Cassie: Is he planning on pranking Thatch back after that idiot showed up in Ty’s English class?

Julia: Also, yes.

Cassie: Son of a bitch. Maybe we should’ve sent him off to a college on the West Coast. Watch him for me, okay? Honestly, leash him if you have to. I’m not above leashing my kids.

Julia: I thought they only did that with toddlers with a run-into-traffic tendency?

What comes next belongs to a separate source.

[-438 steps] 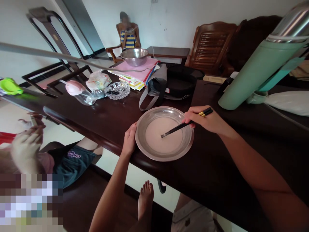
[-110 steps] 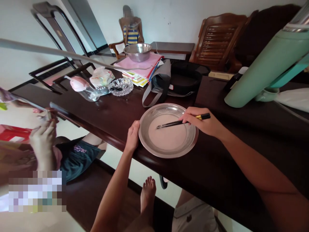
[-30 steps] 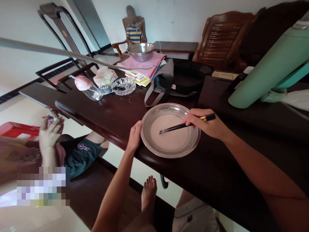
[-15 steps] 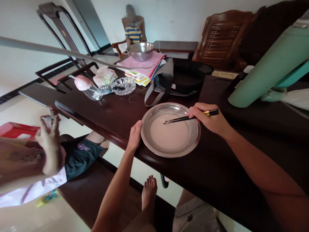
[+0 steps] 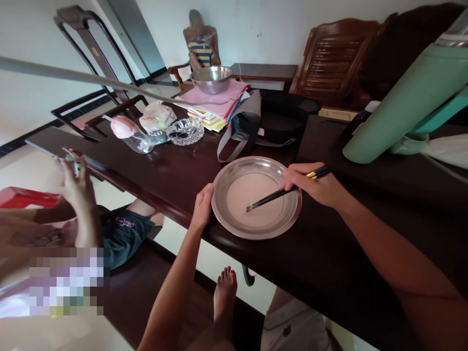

Cassie: And? You’ve just described Ace, sweetheart. Anyway, I couldn’t send him to the West Coast because I need you together, and we both know your stage-five-clinger mother would’ve spent the next six months crying her eyes out if you were so far away.

Julia: Speaking of my mother, I think it would be REALLY great if you take her out for some drinks so she’s too busy to call and text me every 10 minutes.

Cassie: I’m on it, Jules. Love you, girl.

“Letting my mom secretly keep tabs on me? You’re a sneaky little turncoat, Julia.”

She narrows her eyes. “Like you’re not texting with my mom too.”

“Hey, I can’t help that Georgia and I are besties.” Ace smiles over at her like a guy who would lick the ground she walked on if she asked, and I silently wonder when he’s going to become aware of his feelings for her.

But when he wraps his arm around her shoulders and sways her playfully from side to side, I get the feeling that denial is his coping mechanism of choice. The two of them are in sync, and it’s not just because they’ve known each other forever.

“Hey, Scottie!” Julia exclaims across the room suddenly, startling Ace’s arm off her shoulders when she shoves her hand into the sky to wave. I turn slowly to look, though my heart is pacing anything but slow, and lay eyes on the girl who invited me here tonight in the first place.

She’s standing in the back of a rowdy crowd, but for some reason, I can see her perfectly.

Her long brown hair is pulled up in a fancy ponytail with loose strands curled around her face, and her fit body is covered in a tight black dress, a jean jacket, and black Converse sneakers. Her eyes shine in the DJ’s lights.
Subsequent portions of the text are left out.